- Problem statement -
Scan the entries for lines with the word "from" and copy those lines.

Data items:

((

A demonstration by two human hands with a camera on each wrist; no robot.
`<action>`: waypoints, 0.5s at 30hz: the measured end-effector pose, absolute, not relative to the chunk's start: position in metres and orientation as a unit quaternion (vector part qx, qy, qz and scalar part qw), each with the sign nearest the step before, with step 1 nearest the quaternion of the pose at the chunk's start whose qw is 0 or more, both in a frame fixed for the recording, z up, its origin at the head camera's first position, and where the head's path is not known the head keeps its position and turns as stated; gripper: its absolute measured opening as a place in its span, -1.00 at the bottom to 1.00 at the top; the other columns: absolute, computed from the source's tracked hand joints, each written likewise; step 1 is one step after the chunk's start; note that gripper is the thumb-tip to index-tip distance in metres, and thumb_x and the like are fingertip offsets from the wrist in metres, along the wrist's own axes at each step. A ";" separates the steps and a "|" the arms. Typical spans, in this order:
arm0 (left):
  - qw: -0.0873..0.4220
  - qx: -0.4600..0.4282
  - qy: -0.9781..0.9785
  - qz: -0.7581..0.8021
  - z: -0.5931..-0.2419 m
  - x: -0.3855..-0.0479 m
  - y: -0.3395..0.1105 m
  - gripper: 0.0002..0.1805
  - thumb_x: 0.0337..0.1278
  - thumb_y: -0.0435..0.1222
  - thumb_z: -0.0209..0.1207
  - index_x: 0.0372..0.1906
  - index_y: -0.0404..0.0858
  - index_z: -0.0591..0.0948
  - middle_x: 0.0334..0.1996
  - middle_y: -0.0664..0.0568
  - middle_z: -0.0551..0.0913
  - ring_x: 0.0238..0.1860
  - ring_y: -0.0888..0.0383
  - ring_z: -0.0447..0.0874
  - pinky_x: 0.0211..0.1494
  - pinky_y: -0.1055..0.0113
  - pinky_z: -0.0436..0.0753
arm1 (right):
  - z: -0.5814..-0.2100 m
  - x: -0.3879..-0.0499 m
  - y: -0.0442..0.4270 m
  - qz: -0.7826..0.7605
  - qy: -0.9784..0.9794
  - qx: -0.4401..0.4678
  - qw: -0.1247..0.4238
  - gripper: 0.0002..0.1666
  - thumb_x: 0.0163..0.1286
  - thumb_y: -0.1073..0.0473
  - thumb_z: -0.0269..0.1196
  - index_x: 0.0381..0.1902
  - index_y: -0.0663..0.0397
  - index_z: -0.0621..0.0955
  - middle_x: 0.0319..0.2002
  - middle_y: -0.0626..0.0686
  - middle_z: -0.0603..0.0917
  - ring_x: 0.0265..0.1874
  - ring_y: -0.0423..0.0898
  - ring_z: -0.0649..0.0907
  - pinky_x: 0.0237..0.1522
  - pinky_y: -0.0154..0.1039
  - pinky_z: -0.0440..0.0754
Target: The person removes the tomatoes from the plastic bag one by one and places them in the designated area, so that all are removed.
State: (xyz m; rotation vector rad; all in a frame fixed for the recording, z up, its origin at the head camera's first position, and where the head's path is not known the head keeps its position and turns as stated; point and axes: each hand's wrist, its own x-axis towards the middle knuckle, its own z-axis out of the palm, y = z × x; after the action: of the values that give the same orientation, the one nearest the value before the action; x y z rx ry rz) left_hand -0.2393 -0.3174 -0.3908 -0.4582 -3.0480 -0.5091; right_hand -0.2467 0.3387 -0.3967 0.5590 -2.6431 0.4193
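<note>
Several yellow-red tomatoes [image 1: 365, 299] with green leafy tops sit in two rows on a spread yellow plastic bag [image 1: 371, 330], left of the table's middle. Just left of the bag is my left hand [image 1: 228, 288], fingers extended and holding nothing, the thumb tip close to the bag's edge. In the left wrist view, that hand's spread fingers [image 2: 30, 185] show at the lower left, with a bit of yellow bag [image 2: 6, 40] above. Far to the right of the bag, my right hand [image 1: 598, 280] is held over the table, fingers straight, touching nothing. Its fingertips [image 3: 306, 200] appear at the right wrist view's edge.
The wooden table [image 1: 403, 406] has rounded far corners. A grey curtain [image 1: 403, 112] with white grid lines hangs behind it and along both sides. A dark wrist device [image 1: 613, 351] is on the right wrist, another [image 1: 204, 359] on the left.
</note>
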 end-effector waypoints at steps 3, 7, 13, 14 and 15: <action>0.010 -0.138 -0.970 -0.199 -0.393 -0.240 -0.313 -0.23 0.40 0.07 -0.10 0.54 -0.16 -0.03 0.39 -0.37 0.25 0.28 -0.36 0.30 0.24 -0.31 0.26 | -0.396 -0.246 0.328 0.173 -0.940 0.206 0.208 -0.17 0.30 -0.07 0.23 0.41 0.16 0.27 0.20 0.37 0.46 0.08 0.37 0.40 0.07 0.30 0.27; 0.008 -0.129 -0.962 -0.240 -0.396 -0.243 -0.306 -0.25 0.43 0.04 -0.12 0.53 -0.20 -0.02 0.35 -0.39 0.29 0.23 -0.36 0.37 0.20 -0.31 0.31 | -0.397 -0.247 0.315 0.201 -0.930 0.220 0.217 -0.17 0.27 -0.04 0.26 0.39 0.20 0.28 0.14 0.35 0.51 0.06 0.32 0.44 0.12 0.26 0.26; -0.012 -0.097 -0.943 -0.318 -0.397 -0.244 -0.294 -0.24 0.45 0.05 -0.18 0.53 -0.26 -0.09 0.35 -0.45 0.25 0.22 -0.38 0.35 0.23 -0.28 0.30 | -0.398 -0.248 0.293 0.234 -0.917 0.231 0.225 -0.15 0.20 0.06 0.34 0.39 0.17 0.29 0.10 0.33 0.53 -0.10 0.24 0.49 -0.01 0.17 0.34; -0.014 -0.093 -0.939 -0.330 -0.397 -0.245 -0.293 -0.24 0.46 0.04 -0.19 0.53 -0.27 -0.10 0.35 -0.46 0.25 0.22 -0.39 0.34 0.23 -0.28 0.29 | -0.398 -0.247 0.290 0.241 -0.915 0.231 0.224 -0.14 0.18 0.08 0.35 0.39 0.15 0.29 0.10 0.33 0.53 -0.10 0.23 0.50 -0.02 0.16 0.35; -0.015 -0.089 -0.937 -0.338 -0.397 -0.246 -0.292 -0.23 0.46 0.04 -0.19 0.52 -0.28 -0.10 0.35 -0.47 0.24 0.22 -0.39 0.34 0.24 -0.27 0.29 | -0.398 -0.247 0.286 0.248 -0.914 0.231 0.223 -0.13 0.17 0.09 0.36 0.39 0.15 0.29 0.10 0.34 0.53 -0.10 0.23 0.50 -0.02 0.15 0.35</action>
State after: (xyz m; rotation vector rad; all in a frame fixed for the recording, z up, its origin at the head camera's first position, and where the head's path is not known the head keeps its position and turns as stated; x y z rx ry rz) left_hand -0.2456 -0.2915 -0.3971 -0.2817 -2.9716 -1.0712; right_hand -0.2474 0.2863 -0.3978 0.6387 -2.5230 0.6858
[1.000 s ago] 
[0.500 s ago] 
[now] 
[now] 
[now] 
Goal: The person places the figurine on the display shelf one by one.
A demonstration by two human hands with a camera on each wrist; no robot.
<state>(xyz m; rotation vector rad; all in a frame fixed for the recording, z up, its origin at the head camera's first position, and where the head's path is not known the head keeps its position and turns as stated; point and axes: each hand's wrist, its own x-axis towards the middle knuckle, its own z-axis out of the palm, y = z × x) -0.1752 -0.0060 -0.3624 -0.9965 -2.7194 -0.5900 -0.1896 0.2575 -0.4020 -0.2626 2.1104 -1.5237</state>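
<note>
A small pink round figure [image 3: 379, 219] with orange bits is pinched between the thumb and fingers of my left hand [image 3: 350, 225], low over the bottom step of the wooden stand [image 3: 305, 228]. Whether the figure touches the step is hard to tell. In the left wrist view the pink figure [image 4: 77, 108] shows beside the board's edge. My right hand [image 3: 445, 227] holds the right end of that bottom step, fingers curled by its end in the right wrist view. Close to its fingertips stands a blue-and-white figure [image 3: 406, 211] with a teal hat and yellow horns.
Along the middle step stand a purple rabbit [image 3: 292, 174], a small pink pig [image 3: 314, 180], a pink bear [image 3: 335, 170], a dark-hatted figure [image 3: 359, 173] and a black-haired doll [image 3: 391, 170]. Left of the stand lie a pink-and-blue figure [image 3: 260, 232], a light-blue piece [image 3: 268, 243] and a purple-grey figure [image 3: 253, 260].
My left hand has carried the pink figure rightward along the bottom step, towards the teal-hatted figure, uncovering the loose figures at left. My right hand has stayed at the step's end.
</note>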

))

- Exercise answer -
`<action>`: waypoints, 0.5s at 30hz: the measured end-effector pose, absolute, not relative to the chunk's start: position in metres and orientation as a unit quaternion (vector part qx, qy, qz and scalar part qw), each with the sign nearest the step before, with step 1 nearest the quaternion of the pose at the chunk's start whose qw is 0 or more, both in a frame fixed for the recording, z up, its origin at the head camera's first position, and where the head's path is not known the head keeps its position and turns as stated; gripper: its absolute measured opening as a place in its span, -1.00 at the bottom to 1.00 at the top; the other columns: absolute, computed from the source's tracked hand joints, each written likewise; step 1 is one step after the chunk's start; note that gripper is the thumb-tip to index-tip distance in metres, and thumb_x and the like are fingertip offsets from the wrist in metres, along the wrist's own axes at each step. A ";" separates the steps and a "|" the arms. Typical spans, in this order:
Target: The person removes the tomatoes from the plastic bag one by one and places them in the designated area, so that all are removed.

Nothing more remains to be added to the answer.